_WORK TASK_: Entries follow. Give back exactly the lines starting at the one containing "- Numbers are" and ending at the one containing "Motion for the", and no other lines.

++++++++++

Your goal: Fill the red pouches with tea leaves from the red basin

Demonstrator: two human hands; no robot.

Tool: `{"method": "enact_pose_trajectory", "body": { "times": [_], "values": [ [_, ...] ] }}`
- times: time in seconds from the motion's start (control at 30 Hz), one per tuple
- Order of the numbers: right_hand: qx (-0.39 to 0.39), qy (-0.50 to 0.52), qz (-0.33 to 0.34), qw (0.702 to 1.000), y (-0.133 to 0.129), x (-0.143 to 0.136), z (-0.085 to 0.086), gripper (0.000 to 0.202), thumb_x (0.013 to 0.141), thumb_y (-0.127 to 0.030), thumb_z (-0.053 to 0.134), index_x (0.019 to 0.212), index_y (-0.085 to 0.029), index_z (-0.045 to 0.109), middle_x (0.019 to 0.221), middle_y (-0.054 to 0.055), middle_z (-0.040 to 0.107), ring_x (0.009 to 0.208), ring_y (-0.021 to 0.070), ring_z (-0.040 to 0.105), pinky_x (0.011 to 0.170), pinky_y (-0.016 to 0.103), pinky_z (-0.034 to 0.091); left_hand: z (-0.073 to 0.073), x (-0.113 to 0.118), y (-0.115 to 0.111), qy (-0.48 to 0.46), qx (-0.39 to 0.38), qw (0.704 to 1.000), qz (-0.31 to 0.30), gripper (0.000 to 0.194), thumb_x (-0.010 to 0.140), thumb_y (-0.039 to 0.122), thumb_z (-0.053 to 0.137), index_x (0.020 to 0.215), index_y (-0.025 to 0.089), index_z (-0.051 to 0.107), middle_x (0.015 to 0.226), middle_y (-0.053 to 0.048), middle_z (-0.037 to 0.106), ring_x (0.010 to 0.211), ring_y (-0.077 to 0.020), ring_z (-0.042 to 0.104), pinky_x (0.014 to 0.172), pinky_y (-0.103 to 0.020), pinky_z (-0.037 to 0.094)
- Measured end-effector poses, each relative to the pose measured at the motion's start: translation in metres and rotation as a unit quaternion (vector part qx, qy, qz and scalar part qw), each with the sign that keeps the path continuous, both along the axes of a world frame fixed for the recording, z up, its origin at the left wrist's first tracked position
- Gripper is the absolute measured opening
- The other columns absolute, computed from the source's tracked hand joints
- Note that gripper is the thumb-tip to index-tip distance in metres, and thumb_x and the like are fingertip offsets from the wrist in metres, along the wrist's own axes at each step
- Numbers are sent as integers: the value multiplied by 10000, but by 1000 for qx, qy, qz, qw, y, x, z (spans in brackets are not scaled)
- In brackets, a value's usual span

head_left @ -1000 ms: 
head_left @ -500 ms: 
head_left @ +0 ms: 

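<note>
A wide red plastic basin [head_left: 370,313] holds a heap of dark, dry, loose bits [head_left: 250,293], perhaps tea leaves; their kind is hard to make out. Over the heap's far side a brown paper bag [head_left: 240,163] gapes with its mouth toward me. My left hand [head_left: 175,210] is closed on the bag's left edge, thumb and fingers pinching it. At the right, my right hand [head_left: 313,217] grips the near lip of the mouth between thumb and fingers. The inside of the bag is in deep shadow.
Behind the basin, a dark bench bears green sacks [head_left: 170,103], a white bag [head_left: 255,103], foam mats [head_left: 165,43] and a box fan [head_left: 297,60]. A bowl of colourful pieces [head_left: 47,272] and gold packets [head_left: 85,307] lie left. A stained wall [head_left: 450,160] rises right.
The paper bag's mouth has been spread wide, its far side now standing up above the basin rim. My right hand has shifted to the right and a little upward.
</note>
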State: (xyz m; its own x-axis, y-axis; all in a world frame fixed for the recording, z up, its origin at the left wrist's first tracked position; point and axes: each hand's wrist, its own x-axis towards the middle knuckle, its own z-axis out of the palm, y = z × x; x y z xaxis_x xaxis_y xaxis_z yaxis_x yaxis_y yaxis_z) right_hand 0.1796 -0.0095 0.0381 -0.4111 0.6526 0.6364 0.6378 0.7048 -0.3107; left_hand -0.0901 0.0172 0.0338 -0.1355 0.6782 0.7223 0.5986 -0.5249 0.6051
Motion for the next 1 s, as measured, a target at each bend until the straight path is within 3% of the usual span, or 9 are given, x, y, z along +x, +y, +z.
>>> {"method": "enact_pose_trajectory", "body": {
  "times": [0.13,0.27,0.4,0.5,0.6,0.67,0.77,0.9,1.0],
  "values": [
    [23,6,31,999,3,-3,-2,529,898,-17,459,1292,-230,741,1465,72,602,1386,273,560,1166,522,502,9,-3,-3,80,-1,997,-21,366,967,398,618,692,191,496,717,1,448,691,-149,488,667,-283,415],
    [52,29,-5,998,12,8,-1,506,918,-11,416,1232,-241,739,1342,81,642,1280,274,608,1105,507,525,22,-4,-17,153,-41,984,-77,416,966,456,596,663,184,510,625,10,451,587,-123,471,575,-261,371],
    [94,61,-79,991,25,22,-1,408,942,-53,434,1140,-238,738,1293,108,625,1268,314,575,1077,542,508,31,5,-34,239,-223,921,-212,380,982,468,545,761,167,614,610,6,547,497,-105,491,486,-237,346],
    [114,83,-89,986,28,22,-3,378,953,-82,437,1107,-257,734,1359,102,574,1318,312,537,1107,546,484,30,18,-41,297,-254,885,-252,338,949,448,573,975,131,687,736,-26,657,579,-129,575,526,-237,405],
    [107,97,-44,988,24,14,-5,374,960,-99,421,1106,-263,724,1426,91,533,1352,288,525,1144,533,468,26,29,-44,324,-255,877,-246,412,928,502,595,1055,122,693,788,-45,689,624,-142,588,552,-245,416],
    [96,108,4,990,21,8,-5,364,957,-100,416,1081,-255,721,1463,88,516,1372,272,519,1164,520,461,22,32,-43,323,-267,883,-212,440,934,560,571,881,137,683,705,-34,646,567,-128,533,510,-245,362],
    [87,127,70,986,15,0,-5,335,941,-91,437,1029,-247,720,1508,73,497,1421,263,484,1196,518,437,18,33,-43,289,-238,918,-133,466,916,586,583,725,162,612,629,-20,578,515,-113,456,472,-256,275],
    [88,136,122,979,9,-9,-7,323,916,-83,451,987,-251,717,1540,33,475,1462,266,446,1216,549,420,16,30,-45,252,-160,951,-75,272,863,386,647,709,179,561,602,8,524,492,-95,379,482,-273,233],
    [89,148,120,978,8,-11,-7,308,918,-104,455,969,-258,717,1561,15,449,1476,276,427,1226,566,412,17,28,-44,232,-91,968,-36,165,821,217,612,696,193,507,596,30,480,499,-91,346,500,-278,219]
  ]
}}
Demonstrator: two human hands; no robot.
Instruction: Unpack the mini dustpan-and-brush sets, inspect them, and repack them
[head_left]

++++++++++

_EXERCISE OUTPUT_:
- Numbers are sent as integers: the value multiplied by 10000, but by 1000 for qx, qy, qz, qw, y, x, z (spans in brackets are not scaled)
- In brackets, a value's usual span

head_left @ -1000 ms: 
head_left @ -500 ms: 
head_left @ +0 ms: 

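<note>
A wide red plastic basin [head_left: 370,313] holds a heap of dark, dry, loose bits [head_left: 250,293], perhaps tea leaves; their kind is hard to make out. Over the heap's far side a brown paper bag [head_left: 240,163] gapes with its mouth toward me. My left hand [head_left: 175,210] is closed on the bag's left edge, thumb and fingers pinching it. At the right, my right hand [head_left: 313,217] grips the near lip of the mouth between thumb and fingers. The inside of the bag is in deep shadow.
Behind the basin, a dark bench bears green sacks [head_left: 170,103], a white bag [head_left: 255,103], foam mats [head_left: 165,43] and a box fan [head_left: 297,60]. A bowl of colourful pieces [head_left: 47,272] and gold packets [head_left: 85,307] lie left. A stained wall [head_left: 450,160] rises right.
The paper bag's mouth has been spread wide, its far side now standing up above the basin rim. My right hand has shifted to the right and a little upward.
</note>
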State: (xyz m; its own x-axis, y-axis; all in a world frame fixed for the recording, z up, its origin at the left wrist's first tracked position; point and axes: each hand's wrist, its own x-axis towards the middle knuckle, its own z-axis out of the palm, y = z × x; x y z xaxis_x xaxis_y xaxis_z yaxis_x yaxis_y yaxis_z) right_hand 0.1796 -0.0095 0.0381 -0.4111 0.6526 0.6364 0.6378 0.7048 -0.3107; left_hand -0.0901 0.0172 0.0338 -0.1355 0.6782 0.7223 0.5986 -0.5249 0.6051
Motion for the next 1 s, as measured, a target at each bend until the straight path is within 3% of the usual span, or 9 are given, x, y, z along +x, +y, +z.

There is no more to add to the answer.